On appelle ça des éléments de langage : dans la majorité présidentielle, ça fait des mois que plus personne n’a le droit de s’adresser aux médias sans avoir été briefé au préalable par la cellule de communication de l’Elysée.
Par contraste, dans les autres partis, on voit bien que chacun dit ce qu’il pense à sa manière.
Je crois profondément que cette stratégie de communication trop réfléchie, trop élaborée, minutieusement calculée pour influencer l’opinion et distiller de manière subliminale dans l’esprit des citoyens les pensées qui mèneront la droite à la victoire, je crois profondément que cette stratégie est vouée à l’échec.
D’abord, parce que les gens ne sont pas dupes.
Ensuite, parce qu’il y a pas mal de signaux qui m’inquiéteraient, là, si j’étais le Président. A commencer par le fait que près de 5 millions de français ont regardé l’intégralité des 3 heures de débat un peu emmerdant entre les candidats socialistes. Et puis aussi le succès (à confirmer dans les urnes mais déjà spectaculaire) de François Hollande, dans son rôle de candidat “normal”, qui dit la vérité, ne va pas chercher des idées à la con, et communique sobrement, presque pauvrement… Tout l’inverse de la stratégie qui, bien que censée réussir à Sarkozy, le maintient pourtant à une côte de popularité guère enviable.
Enfin parce que la science des “spin doctors” n’est pas une science exacte.
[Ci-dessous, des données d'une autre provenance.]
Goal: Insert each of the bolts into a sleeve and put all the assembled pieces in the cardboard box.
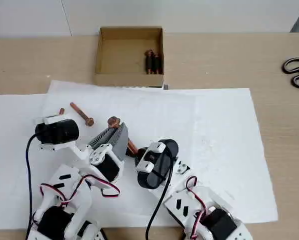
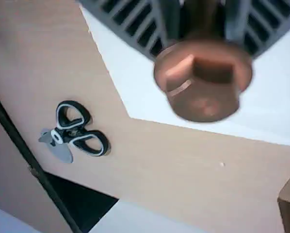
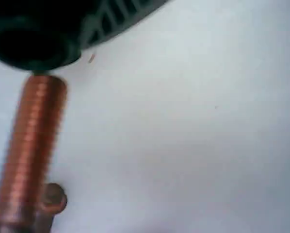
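Observation:
My left gripper (image 1: pixel 114 134) is shut on a copper bolt (image 1: pixel 114 121), its grey ribbed fingers (image 2: pixel 130 19) clamping the shank just below the hex head (image 2: pixel 203 82). The bolt's threaded shank (image 3: pixel 31 145) slants down toward my right gripper (image 1: pixel 138 151). That gripper is shut on a dark sleeve (image 3: pixel 33 43), and the bolt's tip meets the sleeve's mouth. A second bolt (image 1: pixel 82 114) lies loose on the white paper to the left. The cardboard box (image 1: pixel 103 55) stands at the back, with assembled pieces (image 1: pixel 153 61) against its right wall.
White paper (image 1: pixel 209 135) covers most of the wooden table. A small copper piece (image 1: pixel 61 111) lies beside the loose bolt. Black-handled scissors (image 1: pixel 297 71) lie at the far right edge, and the left wrist view has these scissors (image 2: pixel 74 133) on bare wood.

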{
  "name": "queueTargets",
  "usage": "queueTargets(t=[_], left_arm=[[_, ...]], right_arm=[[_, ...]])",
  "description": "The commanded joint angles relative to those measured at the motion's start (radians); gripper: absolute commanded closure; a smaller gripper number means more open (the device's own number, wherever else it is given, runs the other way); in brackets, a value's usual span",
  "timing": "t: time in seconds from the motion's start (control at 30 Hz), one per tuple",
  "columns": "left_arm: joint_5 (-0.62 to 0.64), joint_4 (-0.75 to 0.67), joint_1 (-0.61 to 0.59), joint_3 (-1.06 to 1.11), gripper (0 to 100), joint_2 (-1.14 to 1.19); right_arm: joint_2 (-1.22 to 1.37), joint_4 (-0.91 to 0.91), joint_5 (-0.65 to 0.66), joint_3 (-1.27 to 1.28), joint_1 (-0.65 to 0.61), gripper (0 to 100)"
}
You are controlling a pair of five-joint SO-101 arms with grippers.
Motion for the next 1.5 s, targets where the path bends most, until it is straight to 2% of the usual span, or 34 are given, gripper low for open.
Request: queueTargets(t=[0.0, 0.2, 0.6, 0.87, 1.0, 1.17, 1.33, 1.4, 1.47], left_arm=[[0.003, -0.051, 0.011, -0.004, 99, -0.011], [0.003, -0.057, 0.069, 0.021, 99, -0.011], [0.002, -0.049, 0.094, 0.076, 99, -0.014], [-0.026, 0.100, 0.235, 0.067, 99, -0.015], [-0.084, 0.153, 0.261, 0.070, 99, -0.015], [-0.092, 0.238, 0.305, 0.076, 99, -0.015], [-0.135, 0.239, 0.305, 0.076, 99, -0.015], [-0.140, 0.239, 0.305, 0.074, 95, -0.015], [-0.140, 0.241, 0.305, 0.074, 86, -0.015]], right_arm=[[-0.001, -0.005, -0.012, -0.009, 0.010, 99.6], [-0.004, -0.005, -0.012, -0.009, 0.007, 99.6], [-0.007, -0.005, -0.008, -0.014, 0.007, 99.6], [-0.007, -0.005, -0.008, -0.014, 0.010, 99.6], [-0.007, -0.005, -0.008, -0.014, 0.010, 99.6], [-0.007, -0.005, -0.008, -0.014, 0.010, 99.6], [-0.007, -0.005, -0.006, -0.014, 0.010, 99.6], [-0.007, -0.005, -0.006, -0.014, 0.010, 99.6], [-0.007, -0.005, -0.006, -0.014, 0.010, 99.6]])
Entouré des meilleurs, Tony Blair a été un exemple frappant : d’abord, ça a fonctionné, puis il s’est arrêté de vraiment gouverner pour se mettre à communiquer, puis il a été mis à la porte par les électeurs.
Honnêtement, je pense qu’il est en train d’arriver la même chose à notre cher président. Je le pense et je l’espère; pour le bien de la démocratie.